Und wieder ein Episodenfilm, diesmal nicht um den Valentinstag, sondern um Silvester. So treffen im nachweihnachtlichen New York die unterschiedlichsten Paare aufeinander, um gemeinsam ihre Träume von Liebe, Verzeihen, Hoffen und Bangen zu teilen ...

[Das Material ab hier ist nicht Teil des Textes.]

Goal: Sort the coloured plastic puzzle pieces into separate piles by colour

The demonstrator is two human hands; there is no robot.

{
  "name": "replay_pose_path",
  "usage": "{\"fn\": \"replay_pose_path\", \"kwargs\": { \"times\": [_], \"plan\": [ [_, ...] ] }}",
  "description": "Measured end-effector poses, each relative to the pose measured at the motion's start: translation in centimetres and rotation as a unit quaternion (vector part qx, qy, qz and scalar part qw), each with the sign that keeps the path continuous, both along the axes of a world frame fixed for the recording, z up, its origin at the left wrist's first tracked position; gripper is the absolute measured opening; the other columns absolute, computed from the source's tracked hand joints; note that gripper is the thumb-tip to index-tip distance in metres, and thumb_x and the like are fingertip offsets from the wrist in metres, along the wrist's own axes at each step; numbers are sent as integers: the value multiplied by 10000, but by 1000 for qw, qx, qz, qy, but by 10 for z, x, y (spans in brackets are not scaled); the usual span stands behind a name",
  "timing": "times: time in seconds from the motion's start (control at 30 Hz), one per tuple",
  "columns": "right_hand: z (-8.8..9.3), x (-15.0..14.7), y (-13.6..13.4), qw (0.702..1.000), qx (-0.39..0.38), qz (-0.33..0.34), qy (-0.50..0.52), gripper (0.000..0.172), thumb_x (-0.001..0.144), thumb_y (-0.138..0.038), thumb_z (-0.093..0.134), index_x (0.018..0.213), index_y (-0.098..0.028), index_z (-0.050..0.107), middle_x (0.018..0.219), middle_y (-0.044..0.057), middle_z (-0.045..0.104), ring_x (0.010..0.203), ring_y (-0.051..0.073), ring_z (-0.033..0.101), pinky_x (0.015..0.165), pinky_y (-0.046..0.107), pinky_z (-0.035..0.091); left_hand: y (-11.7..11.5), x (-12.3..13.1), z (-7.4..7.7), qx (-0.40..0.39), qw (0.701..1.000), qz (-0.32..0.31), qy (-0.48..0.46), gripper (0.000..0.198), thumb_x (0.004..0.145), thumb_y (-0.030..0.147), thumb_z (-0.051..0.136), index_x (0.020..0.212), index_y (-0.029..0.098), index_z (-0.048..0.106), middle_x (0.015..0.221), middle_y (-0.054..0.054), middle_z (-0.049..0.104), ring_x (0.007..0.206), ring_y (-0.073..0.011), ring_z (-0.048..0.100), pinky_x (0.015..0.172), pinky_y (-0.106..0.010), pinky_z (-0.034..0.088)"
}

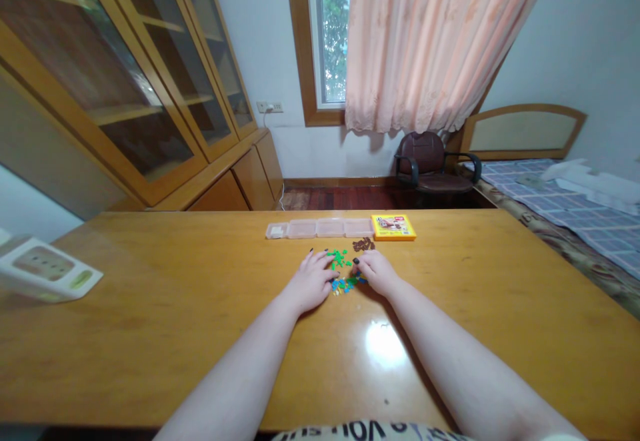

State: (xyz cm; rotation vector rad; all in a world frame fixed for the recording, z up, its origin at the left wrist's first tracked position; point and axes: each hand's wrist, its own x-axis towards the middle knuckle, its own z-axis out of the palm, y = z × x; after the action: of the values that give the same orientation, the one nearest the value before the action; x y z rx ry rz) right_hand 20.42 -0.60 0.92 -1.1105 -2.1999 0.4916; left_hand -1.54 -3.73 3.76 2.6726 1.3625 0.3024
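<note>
The left hand (313,282) and right hand (377,273) rest on the worktop (150,281), close together at the centre, wrists down and fingers loosely curled toward a small scatter of plastic pieces. Left fingertips are at the edge of the green pieces (339,259); right fingertips are just beside the brown pieces (363,244) and over the blue pieces (345,285). Neither hand is fully open or in a tight fist. Whether either is pinching a piece can't be told at this size.

The pieces lie flat in rough colour clumps between the hands, probably so that each colour is within easy reach. Behind them is a clear divided box (320,228), lying lengthwise across the worktop, just beside a yellow box (393,227). Both are near the pieces, likely placed for short reaches. Compartment contents are hard to make out. A white box (45,269) sits well apart at the left edge of the view.
</note>
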Motion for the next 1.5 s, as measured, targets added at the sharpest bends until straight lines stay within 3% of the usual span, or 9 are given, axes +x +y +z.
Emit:
{"fn": "replay_pose_path", "kwargs": {
  "times": [0.1,0.33,0.5,0.63,0.73,0.87,1.07,1.33,1.5],
  "plan": [
    [1,0,0,1000,4,-1,0,495,945,-323,314,670,-175,697,635,46,633,640,161,541,664,275,368,0,-1,2,14,1000,11,-13,293,789,160,507,980,268,702,1300,-38,536,1272,-259,371,1108,-518,205],
    [3,1,-3,999,1,21,36,572,952,-374,288,542,-171,632,560,37,609,596,150,532,676,282,369,-4,6,-2,-21,997,-67,-13,454,763,135,522,1153,351,612,1353,-5,484,1301,-244,336,1123,-508,168],
    [3,-1,-3,998,-9,47,37,527,944,-371,322,585,-169,650,578,32,620,601,148,531,668,277,363,-1,6,-7,-26,998,-48,-3,480,770,144,521,1192,363,583,1371,-9,463,1312,-254,318,1112,-534,174],
    [3,-1,-2,999,1,22,26,488,943,-353,322,663,-165,676,636,44,636,636,157,539,667,277,370,0,3,-7,-19,999,-25,-9,447,792,163,504,1198,331,587,1367,-36,466,1311,-264,317,1106,-529,197],
    [4,0,-2,999,5,10,37,527,944,-348,308,584,-167,648,590,42,622,614,156,538,676,283,376,-2,4,-5,-22,998,-53,-13,454,785,157,509,1186,355,589,1374,-17,457,1310,-255,322,1114,-524,180],
    [4,0,-4,998,-11,41,51,541,940,-319,316,510,-175,611,522,26,609,574,147,539,679,284,380,-4,7,-5,-33,997,-73,-13,466,783,152,507,1194,359,582,1379,-11,452,1311,-253,321,1120,-524,160],
    [3,-2,-3,999,-6,29,12,480,935,-312,342,606,-171,662,602,35,643,617,154,550,677,282,375,-2,5,-5,-23,1000,-8,-18,414,811,182,489,1196,297,588,1385,-49,446,1315,-267,307,1107,-534,193],
    [1,-1,-1,999,17,-10,35,533,956,-367,287,624,-178,658,622,42,645,629,156,545,673,282,363,-8,10,2,-51,993,-104,-21,467,785,187,535,1216,367,563,1415,0,409,1325,-259,308,1121,-530,161],
    [0,0,-1,999,24,-5,31,547,956,-389,285,611,-177,652,618,45,638,622,160,541,673,289,366,-7,10,-3,-45,997,-57,-15,434,828,209,495,1235,348,550,1426,-17,395,1334,-265,288,1114,-551,160]
  ]
}}
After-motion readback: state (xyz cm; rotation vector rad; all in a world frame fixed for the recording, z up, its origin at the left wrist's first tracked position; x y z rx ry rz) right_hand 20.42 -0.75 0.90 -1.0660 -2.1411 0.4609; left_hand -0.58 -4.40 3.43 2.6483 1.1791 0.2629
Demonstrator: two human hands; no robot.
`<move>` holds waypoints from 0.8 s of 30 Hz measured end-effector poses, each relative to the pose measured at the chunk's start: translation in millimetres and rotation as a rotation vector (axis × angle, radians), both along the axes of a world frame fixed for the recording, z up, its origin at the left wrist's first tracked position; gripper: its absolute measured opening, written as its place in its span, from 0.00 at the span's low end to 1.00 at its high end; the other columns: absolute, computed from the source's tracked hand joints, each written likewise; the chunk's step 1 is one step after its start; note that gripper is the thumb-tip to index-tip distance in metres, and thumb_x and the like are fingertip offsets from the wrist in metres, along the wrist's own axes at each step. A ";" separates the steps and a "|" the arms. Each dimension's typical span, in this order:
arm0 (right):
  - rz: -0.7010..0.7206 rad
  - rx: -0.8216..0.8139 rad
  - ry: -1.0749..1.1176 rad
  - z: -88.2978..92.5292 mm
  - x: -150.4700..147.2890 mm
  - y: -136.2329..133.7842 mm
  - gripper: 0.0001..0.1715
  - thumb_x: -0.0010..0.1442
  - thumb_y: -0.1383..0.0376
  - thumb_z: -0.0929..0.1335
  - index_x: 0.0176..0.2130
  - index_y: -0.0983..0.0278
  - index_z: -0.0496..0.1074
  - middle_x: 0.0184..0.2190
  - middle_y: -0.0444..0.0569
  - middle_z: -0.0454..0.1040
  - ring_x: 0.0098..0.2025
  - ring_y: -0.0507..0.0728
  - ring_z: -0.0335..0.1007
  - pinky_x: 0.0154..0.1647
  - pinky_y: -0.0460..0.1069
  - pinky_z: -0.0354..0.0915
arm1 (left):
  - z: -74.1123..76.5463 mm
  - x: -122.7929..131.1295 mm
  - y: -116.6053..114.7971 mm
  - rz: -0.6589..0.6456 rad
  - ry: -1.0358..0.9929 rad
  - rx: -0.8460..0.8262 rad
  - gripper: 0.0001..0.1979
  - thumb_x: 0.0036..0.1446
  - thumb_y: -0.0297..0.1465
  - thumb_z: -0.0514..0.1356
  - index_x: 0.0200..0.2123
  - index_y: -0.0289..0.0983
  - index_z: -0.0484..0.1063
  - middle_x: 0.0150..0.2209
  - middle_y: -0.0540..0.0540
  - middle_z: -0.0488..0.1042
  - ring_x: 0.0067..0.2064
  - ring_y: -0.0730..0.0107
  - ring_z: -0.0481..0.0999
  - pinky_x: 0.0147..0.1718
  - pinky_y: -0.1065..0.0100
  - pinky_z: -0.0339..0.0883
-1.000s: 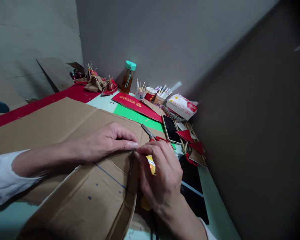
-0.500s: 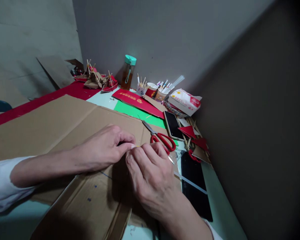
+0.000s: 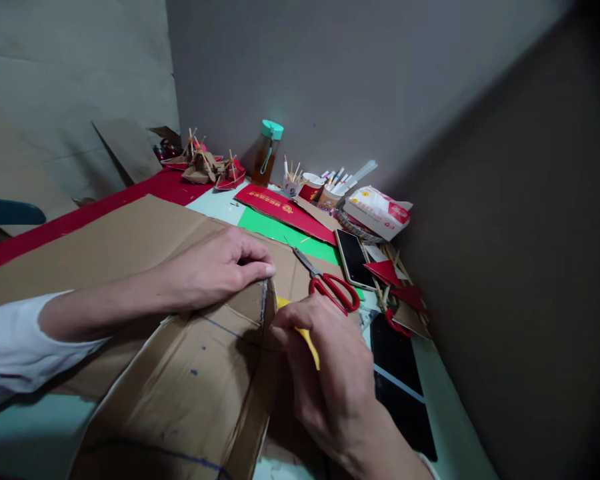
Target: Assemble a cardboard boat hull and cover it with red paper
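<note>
My left hand (image 3: 220, 267) is closed, thumb and forefinger pinched at the top end of a folded cardboard piece (image 3: 180, 393). This piece has dark blue pen lines and dots on it, and a raised edge along its right side. Just right of that edge, my right hand (image 3: 330, 373) curls its fingers round a narrow yellow strip (image 3: 307, 345). One end of the strip shows by the cardboard, the other sticks out past my fingers; its material is unclear. Red-handled scissors (image 3: 333, 290) lie beyond my right hand, apart from it.
A large cardboard sheet (image 3: 120, 247) lies under the work. Behind stand a bottle (image 3: 265, 157), cups of sticks and pens (image 3: 330, 197) and small cardboard boats (image 3: 200, 167). To the right are a phone (image 3: 355, 259), cardboard scraps (image 3: 405, 300), a black flat panel (image 3: 403, 420) and the wall.
My right hand has drawn back right and down from my left fingertips, and the yellow strip now shows plainly. The left hand stays at the cardboard's end; the whole view has shifted slightly.
</note>
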State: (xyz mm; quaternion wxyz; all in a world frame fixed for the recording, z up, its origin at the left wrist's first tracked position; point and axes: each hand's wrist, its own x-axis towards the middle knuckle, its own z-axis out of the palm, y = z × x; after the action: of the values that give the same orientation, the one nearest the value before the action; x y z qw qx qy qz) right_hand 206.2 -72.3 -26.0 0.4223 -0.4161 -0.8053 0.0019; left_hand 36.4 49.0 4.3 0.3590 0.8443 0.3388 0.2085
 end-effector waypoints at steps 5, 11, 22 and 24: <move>-0.044 -0.119 0.193 4.2 4.1 -1.5 0.08 0.70 0.70 0.63 0.37 0.61 0.63 0.29 0.39 0.66 0.28 0.47 0.64 0.29 0.43 0.60 | -0.7 -0.6 -1.5 -0.011 -0.041 -0.011 0.16 0.61 0.38 0.55 0.24 0.37 0.71 0.23 0.53 0.65 0.27 0.73 0.63 0.27 0.68 0.56; 0.176 -0.307 0.288 7.6 7.4 -1.2 0.15 0.69 0.68 0.64 0.29 0.62 0.64 0.21 0.37 0.63 0.23 0.46 0.60 0.26 0.44 0.56 | -3.1 -13.1 -1.1 0.010 -0.121 -0.044 0.15 0.61 0.40 0.57 0.28 0.37 0.74 0.25 0.54 0.69 0.29 0.72 0.65 0.29 0.70 0.58; 0.012 -0.472 0.384 7.6 -1.4 -0.4 0.11 0.72 0.62 0.65 0.37 0.62 0.73 0.24 0.38 0.72 0.26 0.47 0.68 0.29 0.42 0.62 | -12.9 -26.4 -4.3 0.073 -0.172 -0.152 0.13 0.62 0.40 0.61 0.30 0.39 0.76 0.28 0.54 0.74 0.32 0.73 0.70 0.31 0.74 0.61; -0.064 -0.524 0.309 4.8 -2.7 1.8 0.10 0.68 0.58 0.68 0.38 0.62 0.71 0.24 0.38 0.71 0.26 0.48 0.67 0.27 0.44 0.60 | -11.1 -22.2 -16.6 0.087 -0.148 -0.105 0.12 0.63 0.40 0.60 0.31 0.40 0.78 0.29 0.54 0.76 0.33 0.72 0.72 0.31 0.74 0.63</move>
State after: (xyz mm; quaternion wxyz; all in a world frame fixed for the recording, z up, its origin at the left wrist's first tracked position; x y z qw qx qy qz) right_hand 203.5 -70.5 -21.2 0.4179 -0.5310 -0.6899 0.2597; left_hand 14.2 32.4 -6.9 0.4174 0.7910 0.3583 0.2678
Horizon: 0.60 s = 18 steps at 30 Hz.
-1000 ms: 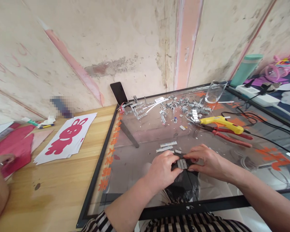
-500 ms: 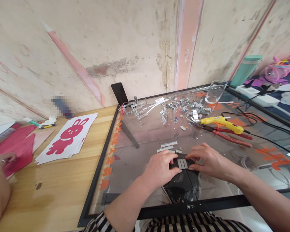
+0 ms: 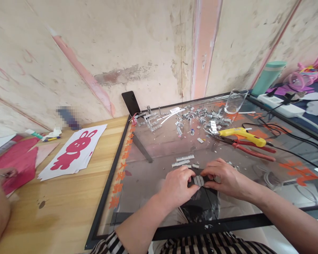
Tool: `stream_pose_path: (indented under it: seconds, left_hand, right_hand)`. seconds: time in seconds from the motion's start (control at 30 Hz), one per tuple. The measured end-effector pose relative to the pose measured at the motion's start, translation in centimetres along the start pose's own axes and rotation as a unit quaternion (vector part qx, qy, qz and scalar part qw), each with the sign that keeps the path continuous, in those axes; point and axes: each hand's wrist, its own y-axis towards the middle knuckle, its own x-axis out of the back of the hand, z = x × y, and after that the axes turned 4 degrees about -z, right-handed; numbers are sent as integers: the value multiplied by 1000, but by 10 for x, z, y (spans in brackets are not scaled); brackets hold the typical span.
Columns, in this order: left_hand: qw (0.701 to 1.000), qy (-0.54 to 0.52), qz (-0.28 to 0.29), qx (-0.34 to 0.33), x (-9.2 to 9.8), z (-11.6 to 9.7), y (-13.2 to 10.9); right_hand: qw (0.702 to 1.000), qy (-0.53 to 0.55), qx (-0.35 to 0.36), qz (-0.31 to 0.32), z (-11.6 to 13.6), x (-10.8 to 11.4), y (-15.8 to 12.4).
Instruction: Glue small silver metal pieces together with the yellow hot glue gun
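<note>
left hand (image 3: 176,187) + right hand (image 3: 226,178): fingers pinching black piece with silver strips (image 3: 200,180) | on glass tabletop (image 3: 159,169) | pliers (image 3: 243,148) beyond

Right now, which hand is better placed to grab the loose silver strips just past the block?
Probably left. The left hand sits nearer the loose silver strips. The right hand lies farther to the side. Both pinch the small striped block.

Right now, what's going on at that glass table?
A person has both hands on a small row of silver strips set on a dark piece, left hand and right hand pinching it from either side on the glass table. More strips lie just beyond; a yellow glue gun and red pliers sit unused further back.
</note>
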Motion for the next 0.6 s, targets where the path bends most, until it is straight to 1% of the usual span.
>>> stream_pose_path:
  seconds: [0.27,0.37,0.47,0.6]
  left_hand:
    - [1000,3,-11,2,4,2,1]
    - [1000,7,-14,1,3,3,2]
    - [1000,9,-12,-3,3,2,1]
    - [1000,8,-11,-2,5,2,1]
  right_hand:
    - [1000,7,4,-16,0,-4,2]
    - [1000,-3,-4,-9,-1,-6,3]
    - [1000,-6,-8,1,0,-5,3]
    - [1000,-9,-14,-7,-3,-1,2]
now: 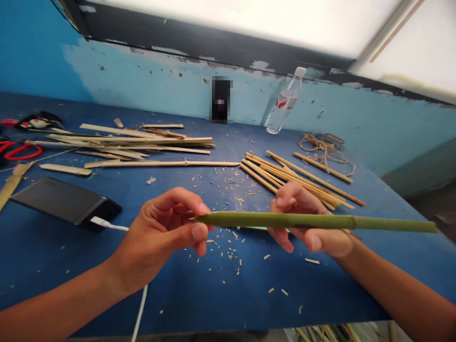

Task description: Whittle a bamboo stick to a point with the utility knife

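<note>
A long green bamboo stick (313, 221) lies level above the blue table (199, 294), its pointed tip facing left. My right hand (306, 223) is wrapped round its middle. My left hand (167, 228) is curled at the pointed tip, thumb and fingers pinched close to it, touching or nearly touching. Something thin and pale green shows under the stick by my right fingers; I cannot make out what it is.
Split bamboo strips (142, 142) are piled at the back left, trimmed sticks (295, 178) at the right. A black phone (66, 202) with a white cable (138, 313), red-handled tools (21, 149), a water bottle (283, 107), twine (322, 142) and scattered shavings also lie on the table.
</note>
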Tool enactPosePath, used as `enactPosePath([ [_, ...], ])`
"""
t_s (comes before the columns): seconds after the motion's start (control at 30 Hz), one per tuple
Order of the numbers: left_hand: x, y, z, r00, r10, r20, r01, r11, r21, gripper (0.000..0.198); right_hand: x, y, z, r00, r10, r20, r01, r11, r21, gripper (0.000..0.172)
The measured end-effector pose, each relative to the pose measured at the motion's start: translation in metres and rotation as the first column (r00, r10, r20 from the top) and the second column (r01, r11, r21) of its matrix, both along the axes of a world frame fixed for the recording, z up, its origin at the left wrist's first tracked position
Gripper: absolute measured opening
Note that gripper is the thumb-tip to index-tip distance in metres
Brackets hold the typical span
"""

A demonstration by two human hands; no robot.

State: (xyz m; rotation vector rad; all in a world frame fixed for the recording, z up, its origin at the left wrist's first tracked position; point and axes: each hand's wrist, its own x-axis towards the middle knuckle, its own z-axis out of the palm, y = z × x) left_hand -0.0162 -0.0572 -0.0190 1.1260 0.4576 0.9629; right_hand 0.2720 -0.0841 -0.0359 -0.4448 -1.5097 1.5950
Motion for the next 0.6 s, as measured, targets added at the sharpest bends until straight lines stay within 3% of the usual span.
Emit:
enactPosePath([
  [0.13, -0.002, 0.005, 0.002, 0.995, 0.082, 0.049, -0.085, 0.995, 0.059, 0.011, -0.003, 0.004, 0.000, 0.992, -0.089, -0.090, 0.088, 0.996, -0.018, 0.025],
  [0.27, -0.004, 0.007, 0.005, 0.991, 0.096, 0.090, -0.099, 0.995, 0.026, 0.008, -0.001, 0.004, -0.004, 0.991, -0.079, -0.112, 0.083, 0.996, 0.033, 0.015],
  [0.37, -0.008, 0.008, 0.006, 0.990, 0.080, 0.116, -0.080, 0.997, -0.005, 0.011, 0.004, 0.002, -0.007, 0.996, -0.057, -0.074, 0.065, 0.992, 0.111, 0.018],
  [0.43, -0.011, 0.009, 0.005, 0.992, 0.049, 0.113, -0.048, 0.999, -0.016, 0.018, 0.003, -0.001, -0.005, 0.998, -0.056, -0.017, 0.058, 0.977, 0.207, 0.033],
  [0.5, -0.013, 0.009, 0.004, 0.995, 0.017, 0.101, -0.015, 1.000, -0.020, 0.022, -0.001, -0.005, 0.000, 0.990, -0.109, 0.084, 0.069, 0.924, 0.377, 0.043],
  [0.6, -0.013, 0.007, 0.003, 0.996, -0.011, 0.086, 0.011, 1.000, 0.000, 0.020, -0.014, -0.012, 0.008, 0.951, -0.267, 0.159, 0.099, 0.745, 0.659, 0.032],
])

Das Konzept ist definitiv nicht neu. Wenn dabei akzeptable Kurzweil-Unterhaltung heraus kommt, ist auch kaum etwas dagegen einzuwenden. Doch wenn die Take-Offs im Abspann das witzigste vom ganzen Film sind, stimmt mit der Geschichte etwas nicht. Hier jagt ein Klischee das nächste und die Star-Anhäufung dient offenbar nur der Geldvermehrung. Denn schauspielerisch ist dies nicht mal Mittelmaß. So offenbart der Abspann, dass es wohl auch einem Robert De Niro peinlich war, dem Ruf des alten Garry Marshall gefolgt zu sein. Wer New York kennt, freut sich vielleicht ob des ein oder anderen Wiedererkennungseffekts, leidet aber unter den schlechten Episoden. Allenfalls die mit Michelle Pfeiffer und Zac Efron hat noch etwas Pfiff. Der Rest ist meist nur peinlich.